Source data START

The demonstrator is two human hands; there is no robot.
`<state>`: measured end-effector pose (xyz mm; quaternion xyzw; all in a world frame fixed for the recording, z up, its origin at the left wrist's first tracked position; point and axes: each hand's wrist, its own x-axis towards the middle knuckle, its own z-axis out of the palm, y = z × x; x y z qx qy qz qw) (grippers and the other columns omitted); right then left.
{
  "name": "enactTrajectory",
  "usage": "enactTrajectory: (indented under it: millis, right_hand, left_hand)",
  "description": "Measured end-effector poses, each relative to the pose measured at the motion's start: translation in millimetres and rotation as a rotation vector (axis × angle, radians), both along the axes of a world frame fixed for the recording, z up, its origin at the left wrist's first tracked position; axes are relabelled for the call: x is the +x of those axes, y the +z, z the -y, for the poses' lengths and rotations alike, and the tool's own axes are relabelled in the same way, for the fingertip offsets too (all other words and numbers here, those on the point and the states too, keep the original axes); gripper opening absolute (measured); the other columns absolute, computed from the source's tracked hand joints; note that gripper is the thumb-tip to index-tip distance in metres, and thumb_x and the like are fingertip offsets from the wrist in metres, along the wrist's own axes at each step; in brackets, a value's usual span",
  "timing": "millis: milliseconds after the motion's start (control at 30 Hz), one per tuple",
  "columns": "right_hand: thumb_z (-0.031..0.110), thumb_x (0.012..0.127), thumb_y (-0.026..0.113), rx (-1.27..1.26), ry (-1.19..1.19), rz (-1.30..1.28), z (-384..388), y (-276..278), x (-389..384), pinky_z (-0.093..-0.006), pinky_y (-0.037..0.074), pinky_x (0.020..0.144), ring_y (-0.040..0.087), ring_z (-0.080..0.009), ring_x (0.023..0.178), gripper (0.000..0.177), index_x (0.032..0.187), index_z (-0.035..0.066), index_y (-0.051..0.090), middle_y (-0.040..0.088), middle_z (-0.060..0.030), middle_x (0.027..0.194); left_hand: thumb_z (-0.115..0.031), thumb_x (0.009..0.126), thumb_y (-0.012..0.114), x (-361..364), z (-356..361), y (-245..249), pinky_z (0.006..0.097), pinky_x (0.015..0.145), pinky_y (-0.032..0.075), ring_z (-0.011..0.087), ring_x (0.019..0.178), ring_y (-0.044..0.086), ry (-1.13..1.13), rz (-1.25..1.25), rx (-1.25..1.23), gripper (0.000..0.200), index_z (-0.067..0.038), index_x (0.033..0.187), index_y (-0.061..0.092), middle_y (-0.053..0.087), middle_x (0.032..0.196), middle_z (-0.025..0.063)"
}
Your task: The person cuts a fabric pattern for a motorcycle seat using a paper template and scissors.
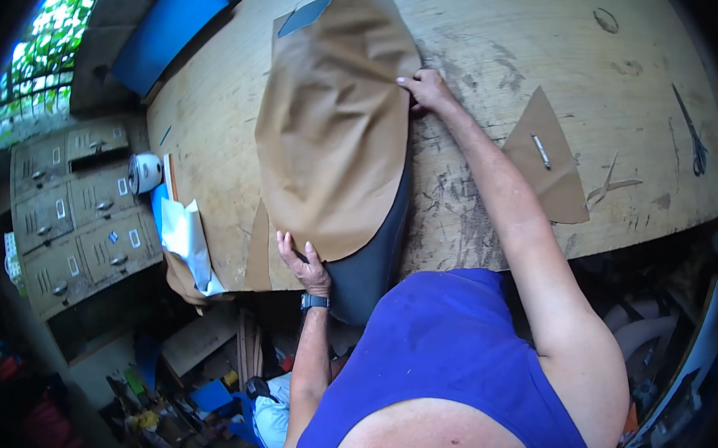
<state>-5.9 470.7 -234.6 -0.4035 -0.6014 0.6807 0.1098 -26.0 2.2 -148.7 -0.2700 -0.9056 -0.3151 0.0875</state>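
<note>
A large brown sheet of material point(332, 139) lies wrinkled over a dark, padded-looking piece point(364, 274) that shows along its lower right side. My left hand point(304, 268), with a watch on the wrist, rests at the sheet's bottom edge, fingers apart. At the sheet's right edge, my right hand point(425, 90) pinches the brown material between thumb and fingers. A bit of blue-grey surface point(305, 16) shows at the sheet's top left corner.
On the wooden table point(475, 224) are a brown triangular piece point(538, 170) with a pen point(540, 151) on it, thin scraps point(607, 187) and scissors point(697, 152). White and blue sheets point(187, 237) hang at the left edge. Metal lockers point(77, 204) stand farther left.
</note>
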Motion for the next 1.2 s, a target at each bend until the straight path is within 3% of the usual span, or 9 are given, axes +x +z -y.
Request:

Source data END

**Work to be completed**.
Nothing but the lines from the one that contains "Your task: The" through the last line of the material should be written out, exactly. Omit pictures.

**Written response**.
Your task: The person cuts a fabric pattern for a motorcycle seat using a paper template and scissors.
<state>-5.9 470.7 -234.6 -0.4035 -0.6014 0.6807 0.1098 -26.0 2.2 -148.7 -0.2700 -0.9056 -0.3151 0.0875</state>
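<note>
A large brown sheet of material point(332, 139) lies wrinkled over a dark, padded-looking piece point(364, 274) that shows along its lower right side. My left hand point(304, 268), with a watch on the wrist, rests at the sheet's bottom edge, fingers apart. At the sheet's right edge, my right hand point(425, 90) pinches the brown material between thumb and fingers. A bit of blue-grey surface point(305, 16) shows at the sheet's top left corner.
On the wooden table point(475, 224) are a brown triangular piece point(538, 170) with a pen point(540, 151) on it, thin scraps point(607, 187) and scissors point(697, 152). White and blue sheets point(187, 237) hang at the left edge. Metal lockers point(77, 204) stand farther left.
</note>
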Motion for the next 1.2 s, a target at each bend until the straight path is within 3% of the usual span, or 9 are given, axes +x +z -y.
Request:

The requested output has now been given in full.